Combien de fois vous-êtes vous vu ici ? Tu n’as pas pris la peine de compter. Il y a des choses qui ne doivent pas être préparée. L’inattendu rajoute à leur beauté. Comment était-elle ? Magnifique, te souffle ta mémoire. Ce n’était pourtant pas le premier mot qui t’avait prit à son approche. Troublante, corriges-tu mentalement. Hors de l’ordinaire. Bien que les loups se ressemblent de plus en plus, et que les principales différences soient du aux toxiques changements du monde. Ses yeux étaient, tout comme les tiens, vairons. Hétérochromie iridis. Autrement dit, sa pupille gauche était d’un ambré classique, tendit que l’autre avait prit une teinte bleuté. Une longue blessure lui marquait la hanche, souvenir d’une bataille contre un chien. Mais malgré cette horreur que les poils ne voulaient recouvrir, elle dégageait une aura qui te toucha. Intrigué par elle, tu l’avais suivit. Parcourant silencieusement dans les ombres des chemins qu’elle empruntait. Tu ne dégageais pas la moindre animosité.
Sentir les embruns
Rester encore
Rester jusqu’à
Ensablé le corps
Vos pas vous conduire ici même, à cette plage. Et, comme aujourd’hui, le ciel vomissait du rose. Elle s’assit gracieusement près de l’eau, laissant le bout de ses pattes se faire humidifier par le liquide glacial. Aussi impassible que la mer. Tu passas un moment à l’observer. Puis elle tourna sa fine tête vers toi. Son étrange regard se fixa dans le tient. Tu vins à côté d’elle. Une odeur de meute te fit frémir. Mais tu l’oublias. Il y avait entre vous l’espace d’un mètre. Le sel vous imbibait de son odeur piquante. Un zéphyr venait gommer le silence. Le temps s’écoula, lentement. Le soleil tira la révérence. Les étoiles apparurent l’une après l’autre, timidement. Elles ne voulaient pas troubler l’étrange scène. Mais elles ne pouvaient détourner leurs regards dorés des deux êtres immobiles. Pas un mot ne fut dit.

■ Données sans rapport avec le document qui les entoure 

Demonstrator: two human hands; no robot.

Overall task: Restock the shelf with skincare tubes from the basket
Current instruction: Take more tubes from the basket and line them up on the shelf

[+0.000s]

On serait juste Toi et Moi
Près d’ici ou là-bas
Le lendemain, tu revins. Guidé par le même silence que celui qui vous avait prit hier. Elle t’y attendait. Tout d’abord surpris, tu lui souris. Elle se leva. Tu la regardas s’éloigner sans rien dire. Puis la rejoignis. Le territoire avait une toute autre allure en sa compagnie. S’en était apaisant. Le soleil te semblait plus clair. Les couleurs plus douces. Le monde ne cherchait pas à t’agresser. Il semblait plus calme. Moins hostile.
Sans règles dignes et sans foie
Quand tu veux on y va
Vous n’étiez plus la chasseuse et le solitaire. Ici, plus de règles. Vous n’étiez rien que deux corps qui se mouvaient. Tous les jours, vous aviez le même rituel. Au début ce n’était que balade, de plus en plus longues. Puis vous vous mitent à chasser. Courir, à perdre haleine, vos fourrures s’entremêlant. Vos muscles s’encourageant mutuellement. Ils vous arrivaient de combattre. Ce n’était qu’un entrainement. Elle était plus forte que toi. La mignonne fleur cachait bien son jeu. Tu obtins ainsi nombreux bleus, marques de crocs. Mais tu en, imprimas quelque uns sur elle, et n’en fut pas peu fier. Lorsqu’elle était satisfaite, elle te le montrait d’un hochement de tête. Une lueur amusée, joyeuse brillait dans ces prunelles que tu avais finit par apprécier.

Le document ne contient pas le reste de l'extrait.